Assignment: A word-for-word reproduction of the data below is needed, with no pictures in it.

☆ ☆ ☆

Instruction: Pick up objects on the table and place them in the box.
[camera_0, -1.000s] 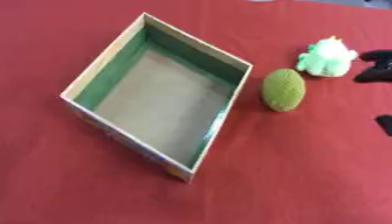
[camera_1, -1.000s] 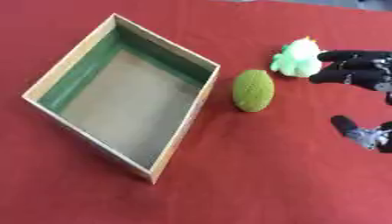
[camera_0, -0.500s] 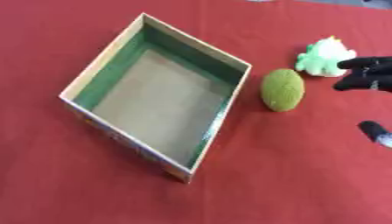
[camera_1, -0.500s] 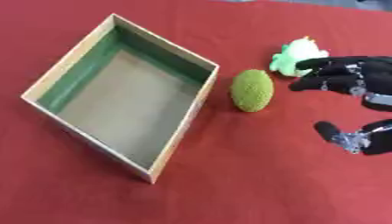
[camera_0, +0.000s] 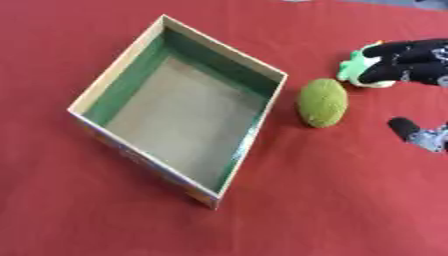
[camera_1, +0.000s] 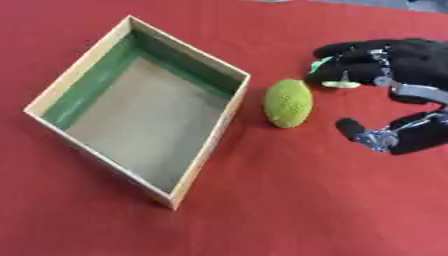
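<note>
Red cloth (camera_1: 262, 200) covers the table, bearing an open, green-lined cardboard box (camera_1: 83, 65) at left. Right of it, apart, lies an oval green fruit (camera_1: 289, 102). Just beyond, the right hand (camera_1: 398, 65) spreads wide, fingers over a pale green toy (camera_0: 357, 70), thumb (camera_1: 352, 129) near the fruit.

A red cloth (camera_0: 332, 210) covers the table and fills nearly the whole of both views, plain in colour and lying mostly flat. Along the far edge, near the upper right corner, a thin strip of something grey (camera_1: 385, 3) shows beyond the cloth; what it is cannot be made out. A small pale patch (camera_0: 296, 1) also sits at the very top edge, too little of it in view to name.
</note>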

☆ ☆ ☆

Worked solution:
Instruction: Pick up objects on the table and place them in the box.
[camera_0, -1.000s] 
[camera_1, -1.000s] 
[camera_0, -0.500s] 
[camera_1, -0.500s] 
[camera_0, +0.000s] 
[camera_1, +0.000s] 
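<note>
Red cloth (camera_1: 262, 200) covers the table, bearing an open, green-lined cardboard box (camera_1: 83, 65) at left. Right of it, apart, lies an oval green fruit (camera_1: 289, 102). Just beyond, the right hand (camera_1: 398, 65) spreads wide, fingers over a pale green toy (camera_0: 357, 70), thumb (camera_1: 352, 129) near the fruit.

A red cloth (camera_0: 332, 210) covers the table and fills nearly the whole of both views, plain in colour and lying mostly flat. Along the far edge, near the upper right corner, a thin strip of something grey (camera_1: 385, 3) shows beyond the cloth; what it is cannot be made out. A small pale patch (camera_0: 296, 1) also sits at the very top edge, too little of it in view to name.
</note>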

Nothing else is required to complete the exercise.